The most advanced markets are Uganda and Ghana, he says, which are MTN's largest mobile money markets. "In Ghana, mobile money revenue is more than 20% of the total company. So, it really can scale, and the economics are fascinating. You make a margin and profit on the mobile money service itself."
Secondly, the customers are much more loyal and churn (when users leave the network) goes down. Additionally, customers who buy mobile money with airtime means the network doesn't pay a margin to other agents or third parties.
"Commercially it's a very attractive business," he told me. "The trick here is we need people who understand mobile money."
Across Africa, a new generation of fintechs and banks have emerged, but Shuter doesn't see them as MTN's main competition. "The only thing we are competing against is cash. Our mantra for mobile money is: its better than cash."
As many surveys have shown, cash is actually expensive and has risks. To withdraw money from an ATM or from a supermarket cashier, people who live in rural or peri-urban places need to pay for transport, often to a nearby town. There is always the risk that people can be robbed or scammed.
A MasterCard study in 2017 found that the consumer cost of cash as 1.5-2% of GDP. "The burden of the cost falls on the lower income groups," Mark Elliott, division president of Mastercard, Southern Africa, told me at the time.
Cash, says Shuter the former banker, is a very inefficient system.
“Cash is a great thing to compete against. If we win and cash loses, nobody loses," he says. “It’s quite a cool thing. We can generate returns from building a better system.”
"We are excited about it. It’s not often what people really need, and what government want to deliver for them, is also a main agenda for a group like ours. I don’t think in life or industries these circles [often] intersect."

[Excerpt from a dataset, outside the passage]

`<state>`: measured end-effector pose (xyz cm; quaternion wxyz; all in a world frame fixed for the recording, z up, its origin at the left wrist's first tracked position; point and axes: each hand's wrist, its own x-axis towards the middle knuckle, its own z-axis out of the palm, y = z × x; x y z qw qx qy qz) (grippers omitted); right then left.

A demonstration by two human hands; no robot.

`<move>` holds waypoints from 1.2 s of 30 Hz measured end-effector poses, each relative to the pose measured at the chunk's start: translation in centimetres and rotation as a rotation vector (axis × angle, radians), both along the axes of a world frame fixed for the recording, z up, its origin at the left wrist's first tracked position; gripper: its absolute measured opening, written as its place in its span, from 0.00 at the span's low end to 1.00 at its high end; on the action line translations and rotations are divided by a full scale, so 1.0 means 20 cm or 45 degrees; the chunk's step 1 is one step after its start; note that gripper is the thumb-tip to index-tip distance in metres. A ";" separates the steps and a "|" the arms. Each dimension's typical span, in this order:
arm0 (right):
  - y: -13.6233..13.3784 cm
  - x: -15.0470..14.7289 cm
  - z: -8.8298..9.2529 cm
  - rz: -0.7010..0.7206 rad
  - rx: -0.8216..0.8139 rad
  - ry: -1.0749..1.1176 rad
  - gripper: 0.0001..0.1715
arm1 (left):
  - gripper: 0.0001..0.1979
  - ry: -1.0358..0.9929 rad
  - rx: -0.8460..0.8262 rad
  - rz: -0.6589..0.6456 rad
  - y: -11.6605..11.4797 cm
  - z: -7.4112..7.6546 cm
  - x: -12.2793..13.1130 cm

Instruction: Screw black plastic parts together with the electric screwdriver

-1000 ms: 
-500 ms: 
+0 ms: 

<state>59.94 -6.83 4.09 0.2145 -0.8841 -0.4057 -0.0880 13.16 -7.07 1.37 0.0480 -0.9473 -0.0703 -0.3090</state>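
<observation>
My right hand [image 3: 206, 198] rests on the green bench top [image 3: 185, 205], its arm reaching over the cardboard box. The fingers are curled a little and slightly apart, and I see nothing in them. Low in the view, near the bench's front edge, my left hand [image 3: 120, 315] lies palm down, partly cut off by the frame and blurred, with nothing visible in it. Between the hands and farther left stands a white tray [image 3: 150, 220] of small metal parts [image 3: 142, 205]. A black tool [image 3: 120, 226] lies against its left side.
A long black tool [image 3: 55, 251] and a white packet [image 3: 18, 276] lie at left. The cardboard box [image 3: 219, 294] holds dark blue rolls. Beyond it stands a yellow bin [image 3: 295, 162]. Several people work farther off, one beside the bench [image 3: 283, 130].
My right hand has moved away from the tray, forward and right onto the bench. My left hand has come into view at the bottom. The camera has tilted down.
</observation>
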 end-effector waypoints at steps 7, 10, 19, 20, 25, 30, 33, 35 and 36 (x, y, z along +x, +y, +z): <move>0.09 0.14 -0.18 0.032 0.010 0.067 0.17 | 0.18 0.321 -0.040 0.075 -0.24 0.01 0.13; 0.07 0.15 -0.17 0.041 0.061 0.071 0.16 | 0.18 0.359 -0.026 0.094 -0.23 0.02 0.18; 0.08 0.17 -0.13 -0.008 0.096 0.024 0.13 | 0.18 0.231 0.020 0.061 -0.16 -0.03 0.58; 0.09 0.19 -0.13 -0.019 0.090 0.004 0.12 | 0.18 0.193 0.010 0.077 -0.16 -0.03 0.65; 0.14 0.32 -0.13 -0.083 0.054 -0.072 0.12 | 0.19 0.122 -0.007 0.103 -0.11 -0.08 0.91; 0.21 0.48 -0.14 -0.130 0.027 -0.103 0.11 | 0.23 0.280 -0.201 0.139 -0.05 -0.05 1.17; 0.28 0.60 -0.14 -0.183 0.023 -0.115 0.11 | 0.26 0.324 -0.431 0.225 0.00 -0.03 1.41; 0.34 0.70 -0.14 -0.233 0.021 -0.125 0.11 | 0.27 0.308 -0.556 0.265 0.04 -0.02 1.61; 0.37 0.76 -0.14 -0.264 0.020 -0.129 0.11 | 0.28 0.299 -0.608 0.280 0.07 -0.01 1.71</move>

Another very useful offering are e-government services, including registration of births. This is still a massive problem in Africa, which, like drawing cash, require parents to travel to the nearest government office – that is costly and time-consuming.
"E-government is the best use case for mobile," says Shuter. "There are a lot of profound social benefits if we can get this right. That's why the mobile industry is still a good place to be. We are generally a for-good industry."